> **Task objective**
Write the full listing out again, word for word, but omit the pictures.

> **Supplied material**
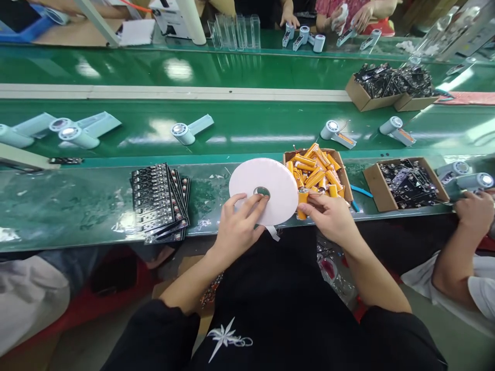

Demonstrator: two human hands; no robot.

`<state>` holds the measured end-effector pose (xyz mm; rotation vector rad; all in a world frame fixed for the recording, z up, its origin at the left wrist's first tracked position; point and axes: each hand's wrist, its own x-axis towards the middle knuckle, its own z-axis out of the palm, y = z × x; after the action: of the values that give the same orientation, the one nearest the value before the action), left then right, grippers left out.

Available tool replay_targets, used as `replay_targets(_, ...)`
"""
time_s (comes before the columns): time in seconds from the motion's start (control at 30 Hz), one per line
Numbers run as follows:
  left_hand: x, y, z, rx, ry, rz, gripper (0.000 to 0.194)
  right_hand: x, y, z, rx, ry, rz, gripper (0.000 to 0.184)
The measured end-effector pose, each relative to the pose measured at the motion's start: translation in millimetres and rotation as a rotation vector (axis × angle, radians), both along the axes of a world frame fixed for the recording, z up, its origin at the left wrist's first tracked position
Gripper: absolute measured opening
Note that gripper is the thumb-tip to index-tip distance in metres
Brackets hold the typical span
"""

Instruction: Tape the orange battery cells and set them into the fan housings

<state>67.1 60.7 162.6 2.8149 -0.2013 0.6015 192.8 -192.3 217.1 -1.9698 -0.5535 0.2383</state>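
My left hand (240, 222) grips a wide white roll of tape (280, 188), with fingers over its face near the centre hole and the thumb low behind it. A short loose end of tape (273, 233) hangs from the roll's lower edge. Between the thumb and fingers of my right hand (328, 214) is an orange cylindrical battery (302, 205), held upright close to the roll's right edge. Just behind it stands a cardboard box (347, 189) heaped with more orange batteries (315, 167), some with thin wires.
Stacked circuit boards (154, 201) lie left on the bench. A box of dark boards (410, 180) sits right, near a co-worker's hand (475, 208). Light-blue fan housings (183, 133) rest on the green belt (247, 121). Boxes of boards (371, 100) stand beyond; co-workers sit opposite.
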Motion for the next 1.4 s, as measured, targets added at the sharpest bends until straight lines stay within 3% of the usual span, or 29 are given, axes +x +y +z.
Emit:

> **Result of this exercise**
Demonstrator: two human hands; no robot.

`<state>` holds the measured end-effector pose (xyz mm; rotation vector rad; all in a world frame fixed for the recording, z up, its origin at the left wrist's first tracked position; point and axes: each hand's wrist, its own x-axis towards the middle knuckle, its own z-axis out of the palm, y = z × x; after the action: of the values that give the same orientation, the one nearest the value before the action), left then right, grippers left out.

Available tool replay_targets, used as `replay_targets(_, ...)`
"""
time_s (comes before the columns): time in seconds from the motion's start (control at 30 Hz), one per line
Numbers run as follows:
  left_hand: x, y, z, rx, ry, rz, gripper (0.000 to 0.194)
  right_hand: x, y, z, rx, ry, rz, gripper (0.000 to 0.184)
The measured end-effector pose, each relative to the pose measured at the motion's start: translation in millimetres and rotation as a rotation vector (axis × angle, radians), both along the axes of a world frame fixed for the recording, z up, its origin at the left wrist's first tracked position
Gripper: absolute measured opening
Note that gripper is the thumb-tip to index-tip distance in metres
Brackets hold the typical span
"""

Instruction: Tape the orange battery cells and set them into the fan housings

<state>67.1 60.7 162.6 2.8149 -0.2013 0.6015 192.8 -192.3 217.1 -1.9698 -0.5535 0.2383</state>
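My left hand (240, 222) grips a wide white roll of tape (280, 188), with fingers over its face near the centre hole and the thumb low behind it. A short loose end of tape (273, 233) hangs from the roll's lower edge. Between the thumb and fingers of my right hand (328, 214) is an orange cylindrical battery (302, 205), held upright close to the roll's right edge. Just behind it stands a cardboard box (347, 189) heaped with more orange batteries (315, 167), some with thin wires.
Stacked circuit boards (154, 201) lie left on the bench. A box of dark boards (410, 180) sits right, near a co-worker's hand (475, 208). Light-blue fan housings (183, 133) rest on the green belt (247, 121). Boxes of boards (371, 100) stand beyond; co-workers sit opposite.
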Motion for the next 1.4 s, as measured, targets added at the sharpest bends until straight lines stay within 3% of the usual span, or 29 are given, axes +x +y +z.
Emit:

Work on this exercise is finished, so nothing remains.